Over Newsom’s objections, Senate President Pro Tem Toni Atkins pushed forward with votes on what is the most significant legislation she ever authored, the “Trump insurance” bill.
Senate Bill 1 sought to lock in place clean water, air and labor law that existed on Jan. 19, 2017, the day before President Donald Trump took office. The bill was set to expire in January 2025, when Trump would be scheduled to leave office after a second term.
Most importantly, Atkins’ bill would have locked in the protections of the federal Endangered Species Act. Trump is seeking to roll back endangered species protections and increase water deliveries from the Sacramento-San Joaquin Delta to Central Valley farmers.
In a statement, Newsom said he supports the “principles behind Senate Bill 1: to defeat efforts by the President and Congress to undermine vital federal protections that protect clean air, clean water and endangered species.
“Senate Bill 1 does not, however, provide the state with any new authority to push back against the Trump administration’s environmental policies and it limits the state’s ability to rely upon the best available science to protect our environment.”
Newsom’s statement signals that he will veto the bill if it reaches him. Although the bill won final legislative approval, Atkins had not taken the formal step of sending the bill to Newsom on Sept. 14.

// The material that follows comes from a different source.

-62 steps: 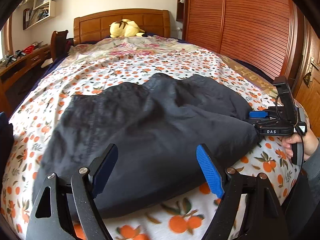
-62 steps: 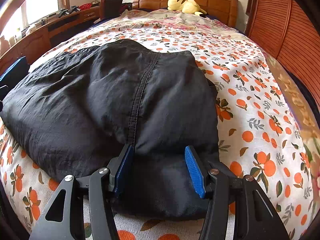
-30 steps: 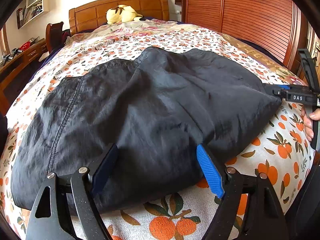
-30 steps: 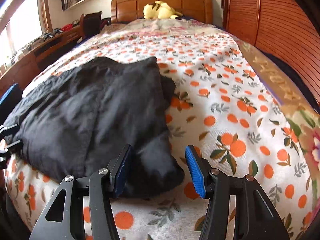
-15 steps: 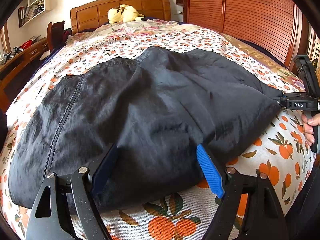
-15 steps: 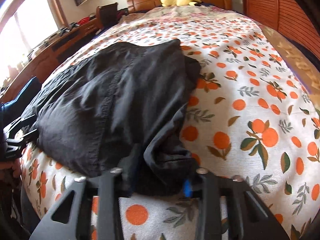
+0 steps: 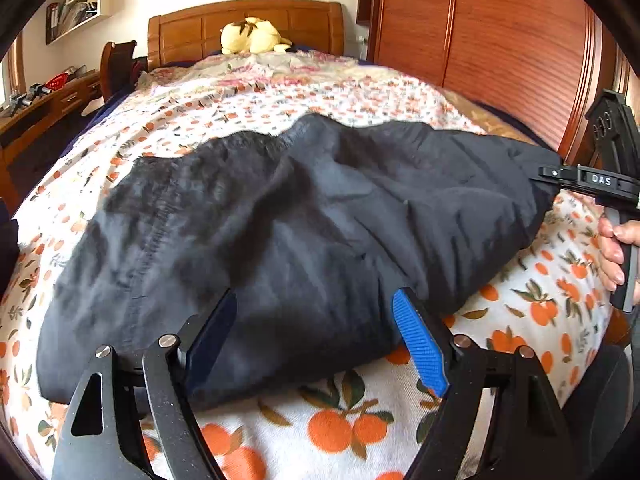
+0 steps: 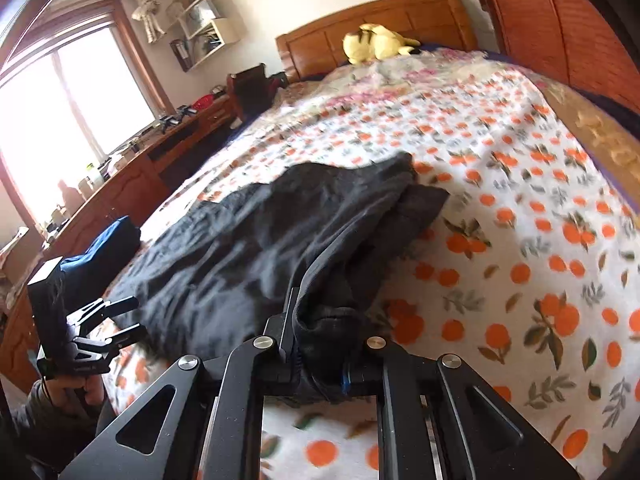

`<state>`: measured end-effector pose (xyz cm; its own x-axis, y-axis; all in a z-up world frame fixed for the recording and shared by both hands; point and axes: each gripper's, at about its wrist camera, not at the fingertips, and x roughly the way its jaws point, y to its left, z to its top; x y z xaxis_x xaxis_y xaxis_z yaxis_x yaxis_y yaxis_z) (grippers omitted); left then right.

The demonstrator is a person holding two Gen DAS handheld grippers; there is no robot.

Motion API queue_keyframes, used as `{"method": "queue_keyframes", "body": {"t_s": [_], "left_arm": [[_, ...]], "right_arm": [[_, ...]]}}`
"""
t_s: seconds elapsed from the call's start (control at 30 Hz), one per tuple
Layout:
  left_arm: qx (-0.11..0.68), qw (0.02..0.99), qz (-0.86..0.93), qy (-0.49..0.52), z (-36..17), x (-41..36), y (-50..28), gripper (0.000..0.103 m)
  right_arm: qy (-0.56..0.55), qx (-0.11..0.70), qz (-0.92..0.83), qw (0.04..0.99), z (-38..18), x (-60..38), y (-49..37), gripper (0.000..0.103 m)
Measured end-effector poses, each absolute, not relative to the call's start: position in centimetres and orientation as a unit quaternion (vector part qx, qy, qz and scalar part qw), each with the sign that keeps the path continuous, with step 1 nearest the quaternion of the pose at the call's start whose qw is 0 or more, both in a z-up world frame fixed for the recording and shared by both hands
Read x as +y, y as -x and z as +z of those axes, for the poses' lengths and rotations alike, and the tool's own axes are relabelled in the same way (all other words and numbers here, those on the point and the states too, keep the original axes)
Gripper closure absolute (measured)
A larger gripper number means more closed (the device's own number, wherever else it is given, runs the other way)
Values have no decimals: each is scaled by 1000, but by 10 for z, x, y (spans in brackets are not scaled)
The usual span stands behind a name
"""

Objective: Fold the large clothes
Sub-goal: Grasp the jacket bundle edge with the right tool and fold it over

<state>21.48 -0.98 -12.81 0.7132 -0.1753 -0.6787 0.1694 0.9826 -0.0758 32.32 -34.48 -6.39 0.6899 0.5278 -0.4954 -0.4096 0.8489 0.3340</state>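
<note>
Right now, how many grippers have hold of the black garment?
1. The right gripper is shut on a bunched corner of the black garment. The left gripper is open, its fingers straddling the near edge without clamping it.

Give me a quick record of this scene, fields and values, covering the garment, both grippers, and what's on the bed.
garment: black garment, spread and rumpled on the bed
surface: orange-print bedspread
right gripper: shut on the garment's near corner, fabric bunched between the jaws
left gripper: open, jaws straddling the garment's near edge, not clamped
fold state: not yet folded flat
other items: yellow plush toy by the wooden headboard
</note>
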Motion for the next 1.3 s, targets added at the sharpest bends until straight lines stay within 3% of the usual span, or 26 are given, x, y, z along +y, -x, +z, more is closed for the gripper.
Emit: {"method": "queue_keyframes", "body": {"t_s": [0.53, 0.77, 1.0, 1.13, 1.3], "left_arm": [[292, 953, -63, 44, -71, 84, -147, 21], [286, 957, -17, 56, -72, 138, -117, 21], [291, 954, 16, 64, -79, 172, -98, 21], [291, 954, 24, 68, -80, 180, -95, 21], [292, 953, 23, 70, -83, 183, -93, 21]], "right_arm": [[29, 234, 344, 909, 27, -176, -304, 92], [59, 244, 424, 870, 16, -64, -315, 92], [75, 293, 440, 846, -35, 6, -342, 90], [93, 297, 427, 849, -38, 24, -344, 86], [128, 280, 392, 867, -23, 32, -334, 65]]}}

Update: Atkins responded with a statement: “SB 1 is the product of a full year’s worth of work, so clearly I am strongly disappointed on its impending fate.”
While calling Newsom a “partner,” Atkins disputed his interpretation of the legislation, saying: “SB 1 also clearly states that state agencies shall make determinations based on the best scientific information available.”
The measure was opposed by major farm groups, the Westlands Water District, the Metropolitan Water District of Southern California, manufacturers, oil companies and the California Chamber of Commerce.
Many of Newsom’s allies, including environmentalists, most of organized labor and Los Angeles Mayor Eric Garcetti supported it.
Atkins had amended the bill several times in an effort to neutralize opposition and reportedly was uncertain whether to press ahead with the legislation as late as Sept. 13, the last day of the Legislature’s 2019 session.
But after gaining passage with a 48-22 margin in the Assembly and meeting with environmentalists into the early morning hours on Sept. 14, she opted to put it to a final vote in the Senate knowing that Newsom was opposed. The Senate approved it 26-14 after midnight Sept. 14.
“She believes this is a really good bill. She believes in the substance of the bill,” said Kim Delfino, California director of Defenders of Wildlife, who was among the group that met with Atkins before the vote. “She hoped the governor would believe in her.”
On Saturday, Defino said Newsom “missed an opportunity” by signaling his opposition.
“SB 1 gave him stronger tools to fight the rollback of environmental protections,” Delfino said.
Newsom administration officials, water contractors, farmers and environmentalists have been meeting to find solutions to the state’s forever battles over water. Water contractors had threatened to walk away from that voluntary process if Senate Bill 1 became law.
Newsom called Atkins “an extraordinary leader on the environment and for our state at large,” and said he looks forward to a “continued partnership” with her to “ensure California can continue to protect our environment and our workers against federal rollbacks, and push back against Trump’s anti-environment agenda.”